FOSSRIT / people

Interactive directory of FOSS@RIT community members generated from YAML profiles and built with Jekyll
https://fossrit.github.io/people/
GNU General Public License v3.0
9 stars 34 forks source link

Research planning for foss-profiles v2.0 #68

Closed jwflory closed 4 years ago

jwflory commented 4 years ago

Summary

Determine a new way to automatically deploy foss-profiles HTML into a hosting site

Background

This is a new project in 2020 for the @FOSSRIT/tech-team. foss-profiles is one of the oldest projects we have, and it acts like a directory of folks involved with the FOSS community at RIT. To bring it one step further, we want to generate and publish the HTML pages each time a new pull request is merged.

The requirements for v2.0 are as follows:

Details

@10eMyrT and I met at BrickHack 6 and outlined what the interface could look like, some of the tools for the job:

Whiteboard diagram of possible user interface and some tools we could use

We discussed two possible ways of doing this. The decision we make could be a mix of these too, or an idea we haven't considered yet. The emphasis should be on reducing cost and easy maintainability:

Outcome

Anyone can view the foss-profiles directory on the web

kevinassogba commented 4 years ago

OpenWhisk offers a built-in package for webhook with GitHub event. In case we choose to use it, the aspect of triggering the update of the profile webpage once a PR is authorized will be supported. More info on the package is available here.

kennedy commented 4 years ago

The cheapest solution could possibly be using gh-pages without coupling a external webhook and service. I’ve made something slightly similar before a few years ago taking advantage of the _data directory in Jekyll: https://github.com/RITIVCF/ritivcf.github.io/blob/master/_includes/smallgroups.html. In this case I used a single collective yaml file in a _data directory which held all the data and auto generated a div field of each line item. It can be customized to use multi-yaml files instead of one like blog posting.

kevinassogba commented 4 years ago

I took a look. It seems exactly like what we were expecting to do. Knowing that the PR are made and the YAML file are stored in a given folder, we can just iterate in the html file to read the data from all the files contained in the respective folder. Thereby, every time someone opens the URL, the web page will auto populate, and provide update-to-date info about the community.

It is simple, works, and does not requires hosting outside; hence no additional cost.

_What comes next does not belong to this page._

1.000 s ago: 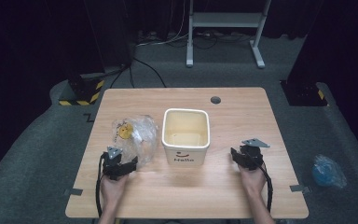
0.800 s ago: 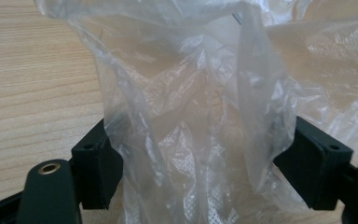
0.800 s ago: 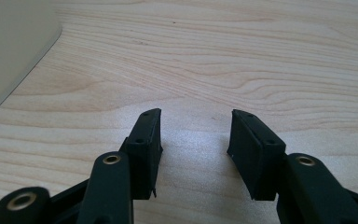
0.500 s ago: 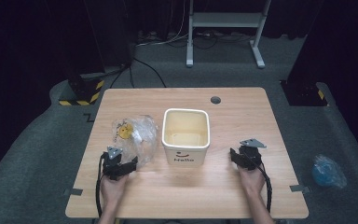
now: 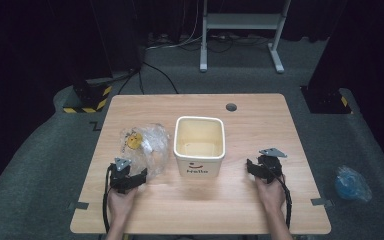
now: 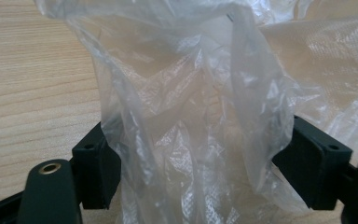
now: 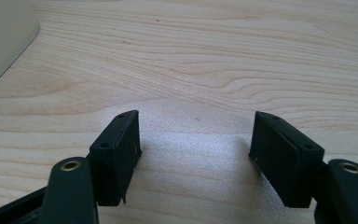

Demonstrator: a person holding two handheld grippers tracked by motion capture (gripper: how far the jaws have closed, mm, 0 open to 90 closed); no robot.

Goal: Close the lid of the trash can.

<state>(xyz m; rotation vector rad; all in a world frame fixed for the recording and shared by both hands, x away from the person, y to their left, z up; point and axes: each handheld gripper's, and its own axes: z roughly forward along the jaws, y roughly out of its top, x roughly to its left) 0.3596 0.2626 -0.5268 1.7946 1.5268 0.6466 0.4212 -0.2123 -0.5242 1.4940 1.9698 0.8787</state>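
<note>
Two tongs low on the surface (image 5: 260, 107). The left tongs (image 5: 141, 176) stand wide with the clear plastic bag (image 5: 147, 147) bunched between the jaws, pads not yet pressing; best to close on a thick fold so it won't slip. The bag lies just left of the cream bin (image 5: 200, 145). The right tongs (image 5: 250, 166), jaws just opening, are spread and empty right of the bin.

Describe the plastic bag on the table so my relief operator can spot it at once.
Start at the wooden table and find the cream bucket at its middle. Just left of it lies the clear, crumpled plastic bag, with something yellow inside. Its near edge sits between the left claw's open jaws.
</note>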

kennedy commented 4 years ago

I worked on creating a jekyll based profile page. Here is what I have so far using the minima theme. I am still working out the icons for the forges, but I might end up just using text urls for now.

Screen Shot 2020-03-06 at 01 45 15-fullpage

jwflory commented 4 years ago

Whoooaaaaa @kennedy, this is awesome! :heart_eyes: You've been busy! Do you think you could get a PR up soon with the work you have so far?

My only feedback is it would be nice to put the different categories (Student, Mentor, Faculty, Alum) on different pages in some sort of navigation bar at the top. The current page is a little long. However, I'd also be okay with a PR merging what you have so far, and then we can try to invite some other folks to help out with the work too.

Another improvement could be to add buttons to navigate to specific names (e.g. a J button brings you to the first J name for a given list). But I wouldn't expect this for a first PR, it could be iterated on later.